— WHAT IS REQUIRED —
Find the word "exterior" in the material below and gather every line that contains it.
::::::
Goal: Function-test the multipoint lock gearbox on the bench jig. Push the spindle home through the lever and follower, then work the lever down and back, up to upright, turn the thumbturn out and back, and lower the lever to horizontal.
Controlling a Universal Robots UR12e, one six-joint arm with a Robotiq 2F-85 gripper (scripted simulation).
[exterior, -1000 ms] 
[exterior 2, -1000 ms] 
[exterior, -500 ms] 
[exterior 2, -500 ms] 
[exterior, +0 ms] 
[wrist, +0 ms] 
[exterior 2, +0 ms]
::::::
— ANSWER FOR THIS EXERCISE —
[exterior, -1000 ms] 
[exterior 2, -1000 ms] 
[exterior, -500 ms] 
[exterior 2, -500 ms] 
[exterior, +0 ms] 
[exterior 2, +0 ms]

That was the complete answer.